> [Stored records]:
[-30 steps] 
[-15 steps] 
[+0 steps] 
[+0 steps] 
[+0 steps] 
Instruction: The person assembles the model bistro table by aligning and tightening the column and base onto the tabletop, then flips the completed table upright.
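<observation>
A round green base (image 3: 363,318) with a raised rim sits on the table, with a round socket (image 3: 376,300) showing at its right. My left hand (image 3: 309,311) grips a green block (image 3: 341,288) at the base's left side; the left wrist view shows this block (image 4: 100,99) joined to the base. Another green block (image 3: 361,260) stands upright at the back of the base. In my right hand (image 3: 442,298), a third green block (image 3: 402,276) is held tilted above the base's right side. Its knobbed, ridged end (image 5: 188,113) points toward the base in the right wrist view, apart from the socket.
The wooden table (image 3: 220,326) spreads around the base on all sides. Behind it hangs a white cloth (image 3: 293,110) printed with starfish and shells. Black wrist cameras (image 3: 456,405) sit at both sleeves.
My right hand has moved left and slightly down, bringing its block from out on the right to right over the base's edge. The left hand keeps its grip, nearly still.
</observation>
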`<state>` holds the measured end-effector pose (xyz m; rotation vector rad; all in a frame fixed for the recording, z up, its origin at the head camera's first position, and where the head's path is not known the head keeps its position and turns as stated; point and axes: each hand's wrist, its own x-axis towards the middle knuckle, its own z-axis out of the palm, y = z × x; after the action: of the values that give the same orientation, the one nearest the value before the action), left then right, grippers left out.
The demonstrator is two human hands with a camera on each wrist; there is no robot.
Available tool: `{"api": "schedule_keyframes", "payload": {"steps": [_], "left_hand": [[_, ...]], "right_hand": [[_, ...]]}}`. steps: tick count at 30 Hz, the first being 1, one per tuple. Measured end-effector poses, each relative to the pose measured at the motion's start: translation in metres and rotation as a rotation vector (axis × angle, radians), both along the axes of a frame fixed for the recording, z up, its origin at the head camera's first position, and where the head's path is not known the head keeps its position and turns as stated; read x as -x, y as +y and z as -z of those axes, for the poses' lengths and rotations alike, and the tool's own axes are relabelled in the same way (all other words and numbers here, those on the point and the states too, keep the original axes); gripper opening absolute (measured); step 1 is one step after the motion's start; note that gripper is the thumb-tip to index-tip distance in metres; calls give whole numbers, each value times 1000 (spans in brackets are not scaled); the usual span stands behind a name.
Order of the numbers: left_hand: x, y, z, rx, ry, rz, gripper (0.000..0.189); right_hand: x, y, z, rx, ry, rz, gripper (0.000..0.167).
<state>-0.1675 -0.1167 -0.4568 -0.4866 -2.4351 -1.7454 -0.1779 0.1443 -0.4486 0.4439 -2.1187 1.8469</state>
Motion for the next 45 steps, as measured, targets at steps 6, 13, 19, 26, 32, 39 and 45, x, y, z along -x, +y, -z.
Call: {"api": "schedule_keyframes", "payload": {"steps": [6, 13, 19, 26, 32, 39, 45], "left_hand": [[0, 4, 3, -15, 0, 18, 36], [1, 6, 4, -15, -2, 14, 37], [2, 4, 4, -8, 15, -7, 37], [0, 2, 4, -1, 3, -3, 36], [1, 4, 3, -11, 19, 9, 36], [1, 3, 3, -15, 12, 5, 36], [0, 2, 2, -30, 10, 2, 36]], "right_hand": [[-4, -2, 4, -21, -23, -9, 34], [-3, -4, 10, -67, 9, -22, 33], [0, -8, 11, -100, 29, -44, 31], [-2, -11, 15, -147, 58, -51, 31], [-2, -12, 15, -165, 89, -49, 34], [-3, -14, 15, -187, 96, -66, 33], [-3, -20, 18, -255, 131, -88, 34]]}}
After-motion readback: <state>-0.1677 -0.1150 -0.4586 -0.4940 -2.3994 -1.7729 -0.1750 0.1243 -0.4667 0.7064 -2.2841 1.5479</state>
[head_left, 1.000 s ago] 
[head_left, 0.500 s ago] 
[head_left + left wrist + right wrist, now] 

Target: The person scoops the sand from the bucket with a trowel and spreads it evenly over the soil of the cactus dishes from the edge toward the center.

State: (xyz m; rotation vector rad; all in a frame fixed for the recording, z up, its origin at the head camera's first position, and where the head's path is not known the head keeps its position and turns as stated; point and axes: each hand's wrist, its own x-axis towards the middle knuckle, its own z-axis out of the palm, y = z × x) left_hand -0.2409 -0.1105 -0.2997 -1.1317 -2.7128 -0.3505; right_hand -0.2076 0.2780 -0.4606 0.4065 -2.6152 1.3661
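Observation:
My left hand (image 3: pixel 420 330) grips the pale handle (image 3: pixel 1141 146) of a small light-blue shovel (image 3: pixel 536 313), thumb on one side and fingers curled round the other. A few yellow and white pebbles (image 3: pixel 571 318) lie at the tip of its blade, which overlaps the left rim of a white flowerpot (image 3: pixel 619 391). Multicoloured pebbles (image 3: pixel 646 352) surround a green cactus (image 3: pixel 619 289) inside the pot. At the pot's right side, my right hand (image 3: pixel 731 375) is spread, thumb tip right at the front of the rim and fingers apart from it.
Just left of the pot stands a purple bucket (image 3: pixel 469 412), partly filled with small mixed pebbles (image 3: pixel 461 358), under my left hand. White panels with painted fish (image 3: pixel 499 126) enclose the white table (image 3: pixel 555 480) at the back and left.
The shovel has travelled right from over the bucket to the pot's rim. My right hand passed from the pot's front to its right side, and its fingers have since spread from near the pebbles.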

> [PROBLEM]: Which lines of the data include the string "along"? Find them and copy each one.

> [WRITTEN RESPONSE]:
Available tool: `{"api": "schedule_keyframes", "payload": {"steps": [_], "left_hand": [[_, ...]], "right_hand": [[_, ...]]}}`. steps: tick count at 30 Hz, the first being 1, one per tuple. Measured end-effector poses, each relative to the pose measured at the motion's start: translation in metres and rotation as a rotation vector (axis × angle, radians), both along the axes of a frame fixed for the recording, z up, its origin at the head camera's first position, and where the head's path is not known the head keeps its position and turns as stated; read x as -x, y as +y and z as -z of those axes, for the poses' lengths and rotations alike, and the tool's own axes are relabelled in the same way (all other words and numbers here, those on the point and the states too, keep the original axes); gripper opening absolute (measured); step 1 is one step after the motion's start; note that gripper is the thumb-tip to index-tip distance in metres; calls give whole numbers, each value times 1000 (spans in brackets are not scaled); the usual span stands behind a name.
Motion for the next 45 steps, as measured, targets at steps 6, 13, 19, 26, 32, 39 and 45, x, y, z along -x, +y, -z.

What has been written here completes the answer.